Secondly, some of the elements on the list are obviously not about dispositions (the environment, physical resources, situations) and again, arguably, none are, for beliefs are independent of the disposition to believe just as many of our interrelations are non-voluntaristic and autonomous from whatever dispositions we bring to them.

Thirdly, it can then be contended that none of these aspects of social reality are about either individuals or their dispositions and thus cannot be construed as facts about individual people.

(f) Because social reality cannot be confined to individuals and their dispositions, then those aspects of the social context which are indispensable for both identification and explanation are themselves incorporated into individual terms.
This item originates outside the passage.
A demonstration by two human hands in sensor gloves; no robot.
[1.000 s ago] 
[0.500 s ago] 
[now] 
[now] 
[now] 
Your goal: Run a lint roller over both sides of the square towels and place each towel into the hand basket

As Lukes puts it, "the relevant features of the social context are, so to speak, built into the individual".

There are two serious ontological objections to this procedure:-

(i) In what recognizable sense are we still talking about 'the individual' when he and she has now been burdened with so many inalienable features of both social and natural reality (cultural systems, socio-cultural relations, physical resources and the environment)?

(ii) Can the social context (let alone the natural world) really be disaggregated in this way, such that role relations are purely interpersonal matters, belief systems are only what certain people hold and reject, and resources are just what you or I have laid our hands on?

(g) Making it work entials demonstrating that every reference to `society' in our explanations (and no-one wishes to deny that we are influenced by our social environment) actually refers to "other people" (under the 'inflated' description particular to Individualists).

The Challenge of Methogological Collectivism

(1) Tf autonomy is to be witheld from the social context and it is to be denied any independence from people, this means the Individualist must vindicate the claim that it can be treated as nothing other than an aggregate of individuals - therefore our social environment is constituted by "interpersonal relations". It also follows that if the "social structure" is only an aggregate, then "the group" becomes synonymous with "the social" to the Individualist.

(ii) Yet the Individualist argues that "no social tendency exists which could not be altered if the individuals concerned both wanted to alter it and possessed the appropriate information' (Watkins, p. 271).

(iii) Only if the persistence of such properties can be attributed to the sustaining behaviour of "other people" may they be denied causal powers.

(h) The inability of MI to withstand claims that the social context has autonomy and independence from people, is pre-existent to them, and causally influential of them, means that we should entertain the case that a "social structure" which has these properties also has a claim to existence - as was hinted at by MI and is fully developed in Social Realism.